Extracted entries
##########

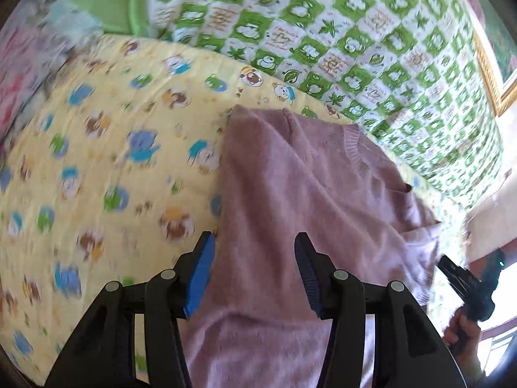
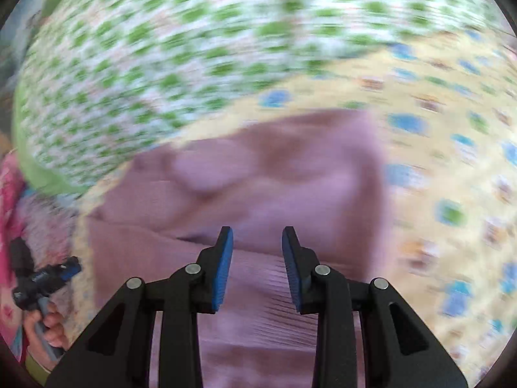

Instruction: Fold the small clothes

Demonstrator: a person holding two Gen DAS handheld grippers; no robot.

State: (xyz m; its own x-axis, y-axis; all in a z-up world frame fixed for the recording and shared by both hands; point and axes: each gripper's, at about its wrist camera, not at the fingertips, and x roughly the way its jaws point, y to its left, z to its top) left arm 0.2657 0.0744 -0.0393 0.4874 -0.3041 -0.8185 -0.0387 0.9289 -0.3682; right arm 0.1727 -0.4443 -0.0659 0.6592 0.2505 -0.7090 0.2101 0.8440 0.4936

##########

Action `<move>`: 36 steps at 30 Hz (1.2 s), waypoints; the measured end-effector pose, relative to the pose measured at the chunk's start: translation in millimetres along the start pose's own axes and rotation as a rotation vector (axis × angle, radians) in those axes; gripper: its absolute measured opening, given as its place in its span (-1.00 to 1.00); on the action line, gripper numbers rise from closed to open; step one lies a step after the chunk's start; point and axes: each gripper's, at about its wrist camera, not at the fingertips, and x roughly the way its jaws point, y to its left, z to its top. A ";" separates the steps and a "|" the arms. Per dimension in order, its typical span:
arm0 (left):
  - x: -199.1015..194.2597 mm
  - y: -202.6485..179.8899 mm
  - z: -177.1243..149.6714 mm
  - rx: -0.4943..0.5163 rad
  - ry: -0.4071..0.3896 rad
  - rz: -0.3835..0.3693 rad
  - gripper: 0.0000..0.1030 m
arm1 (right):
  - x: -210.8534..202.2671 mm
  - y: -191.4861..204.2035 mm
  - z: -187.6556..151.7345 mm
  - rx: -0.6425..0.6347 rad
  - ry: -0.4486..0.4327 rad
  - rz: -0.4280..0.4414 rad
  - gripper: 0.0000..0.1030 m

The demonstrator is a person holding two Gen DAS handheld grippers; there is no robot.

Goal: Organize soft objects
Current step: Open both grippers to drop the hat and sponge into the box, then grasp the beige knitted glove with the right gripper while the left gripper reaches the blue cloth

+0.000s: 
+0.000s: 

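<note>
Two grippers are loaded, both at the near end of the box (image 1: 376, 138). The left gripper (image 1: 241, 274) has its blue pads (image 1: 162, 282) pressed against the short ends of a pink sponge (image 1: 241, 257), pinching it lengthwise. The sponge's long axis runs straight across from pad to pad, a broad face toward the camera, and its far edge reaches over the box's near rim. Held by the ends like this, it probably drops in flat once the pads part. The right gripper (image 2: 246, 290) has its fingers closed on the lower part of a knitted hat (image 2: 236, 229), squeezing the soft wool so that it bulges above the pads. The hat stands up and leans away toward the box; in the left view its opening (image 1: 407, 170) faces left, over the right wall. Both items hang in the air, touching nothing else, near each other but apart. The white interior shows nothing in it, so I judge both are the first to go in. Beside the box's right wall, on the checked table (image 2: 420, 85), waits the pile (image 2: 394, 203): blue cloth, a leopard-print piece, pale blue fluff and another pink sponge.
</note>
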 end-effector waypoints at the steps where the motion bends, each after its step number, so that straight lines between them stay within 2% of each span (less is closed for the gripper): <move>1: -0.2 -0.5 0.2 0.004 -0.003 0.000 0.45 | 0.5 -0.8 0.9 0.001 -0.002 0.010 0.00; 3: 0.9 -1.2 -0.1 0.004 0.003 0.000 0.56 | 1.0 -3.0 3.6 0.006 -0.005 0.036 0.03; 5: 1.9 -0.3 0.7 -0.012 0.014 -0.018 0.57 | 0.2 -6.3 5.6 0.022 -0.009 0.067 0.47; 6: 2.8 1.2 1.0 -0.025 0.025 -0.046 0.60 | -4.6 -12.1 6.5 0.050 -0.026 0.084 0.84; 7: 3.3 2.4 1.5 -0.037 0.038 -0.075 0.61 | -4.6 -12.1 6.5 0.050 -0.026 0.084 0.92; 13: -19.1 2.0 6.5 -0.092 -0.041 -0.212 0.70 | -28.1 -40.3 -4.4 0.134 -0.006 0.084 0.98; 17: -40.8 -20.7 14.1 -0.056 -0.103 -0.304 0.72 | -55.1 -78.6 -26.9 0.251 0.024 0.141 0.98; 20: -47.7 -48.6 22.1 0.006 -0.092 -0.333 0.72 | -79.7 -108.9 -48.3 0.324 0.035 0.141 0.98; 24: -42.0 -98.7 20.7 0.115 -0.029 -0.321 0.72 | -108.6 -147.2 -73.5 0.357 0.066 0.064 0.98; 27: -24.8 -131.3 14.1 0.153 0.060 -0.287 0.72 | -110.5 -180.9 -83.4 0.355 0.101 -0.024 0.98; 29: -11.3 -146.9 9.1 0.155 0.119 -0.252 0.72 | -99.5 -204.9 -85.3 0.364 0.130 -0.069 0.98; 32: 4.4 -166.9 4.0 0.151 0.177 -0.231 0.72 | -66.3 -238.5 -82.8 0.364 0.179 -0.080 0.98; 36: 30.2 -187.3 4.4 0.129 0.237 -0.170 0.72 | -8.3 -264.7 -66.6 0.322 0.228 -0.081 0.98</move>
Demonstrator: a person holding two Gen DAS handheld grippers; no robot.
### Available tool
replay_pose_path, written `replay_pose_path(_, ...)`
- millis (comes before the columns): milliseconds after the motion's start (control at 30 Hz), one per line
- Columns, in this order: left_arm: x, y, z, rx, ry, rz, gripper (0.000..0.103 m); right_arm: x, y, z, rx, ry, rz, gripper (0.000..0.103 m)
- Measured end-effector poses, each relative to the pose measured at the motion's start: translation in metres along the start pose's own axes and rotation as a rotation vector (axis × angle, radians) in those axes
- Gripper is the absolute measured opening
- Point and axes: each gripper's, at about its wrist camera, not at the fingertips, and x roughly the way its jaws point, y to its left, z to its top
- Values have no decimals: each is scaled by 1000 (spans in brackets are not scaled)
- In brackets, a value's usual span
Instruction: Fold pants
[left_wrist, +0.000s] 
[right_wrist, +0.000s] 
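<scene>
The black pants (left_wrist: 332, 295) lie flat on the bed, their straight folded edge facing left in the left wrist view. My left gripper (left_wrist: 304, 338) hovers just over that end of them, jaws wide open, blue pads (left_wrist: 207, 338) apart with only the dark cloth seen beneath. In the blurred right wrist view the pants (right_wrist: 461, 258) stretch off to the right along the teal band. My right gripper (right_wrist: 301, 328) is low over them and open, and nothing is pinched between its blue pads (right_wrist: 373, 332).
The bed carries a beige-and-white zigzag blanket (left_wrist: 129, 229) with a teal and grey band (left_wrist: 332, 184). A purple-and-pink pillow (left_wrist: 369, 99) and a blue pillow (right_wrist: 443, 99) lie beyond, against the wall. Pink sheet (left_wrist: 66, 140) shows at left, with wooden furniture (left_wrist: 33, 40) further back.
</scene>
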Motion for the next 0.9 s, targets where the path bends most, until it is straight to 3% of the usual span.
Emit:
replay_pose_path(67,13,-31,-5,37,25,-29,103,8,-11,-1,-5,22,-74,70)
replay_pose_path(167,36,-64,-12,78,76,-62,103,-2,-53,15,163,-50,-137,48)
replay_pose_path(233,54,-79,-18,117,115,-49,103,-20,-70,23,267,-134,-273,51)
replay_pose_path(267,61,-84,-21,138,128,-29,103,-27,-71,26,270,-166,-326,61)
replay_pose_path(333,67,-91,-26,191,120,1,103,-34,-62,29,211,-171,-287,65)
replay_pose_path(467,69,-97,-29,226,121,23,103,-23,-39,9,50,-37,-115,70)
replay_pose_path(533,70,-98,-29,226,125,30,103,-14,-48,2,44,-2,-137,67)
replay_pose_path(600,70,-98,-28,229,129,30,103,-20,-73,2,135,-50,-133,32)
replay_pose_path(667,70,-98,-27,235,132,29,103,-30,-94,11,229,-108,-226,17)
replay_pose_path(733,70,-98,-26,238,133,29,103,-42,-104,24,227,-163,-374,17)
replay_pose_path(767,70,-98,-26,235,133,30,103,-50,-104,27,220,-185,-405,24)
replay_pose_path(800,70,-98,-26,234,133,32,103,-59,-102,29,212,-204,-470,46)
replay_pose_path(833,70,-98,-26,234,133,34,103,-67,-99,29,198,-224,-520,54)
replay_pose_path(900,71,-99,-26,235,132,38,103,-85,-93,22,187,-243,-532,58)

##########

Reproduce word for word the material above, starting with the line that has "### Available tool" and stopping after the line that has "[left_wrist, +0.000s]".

Expected answer
### Available tool
replay_pose_path, written `replay_pose_path(_, ...)`
- millis (comes before the columns): milliseconds after the motion's start (control at 30 Hz), one per line
- Columns, in this order: left_arm: x, y, z, rx, ry, rz, gripper (0.000..0.103 m); right_arm: x, y, z, rx, ry, rz, gripper (0.000..0.103 m)
- Measured end-effector poses, each relative to the pose measured at the motion's start: translation in metres along the start pose's own axes and rotation as a rotation vector (axis × angle, radians) in those axes
- Gripper is the absolute measured opening
- Point and axes: each gripper's, at about its wrist camera, not at the fingertips, and x roughly the way its jaws point, y to its left, z to its top
- Values have no decimals: each is scaled by 1000 (spans in brackets are not scaled)
- In brackets, a value's usual span
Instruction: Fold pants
[left_wrist, +0.000s] 

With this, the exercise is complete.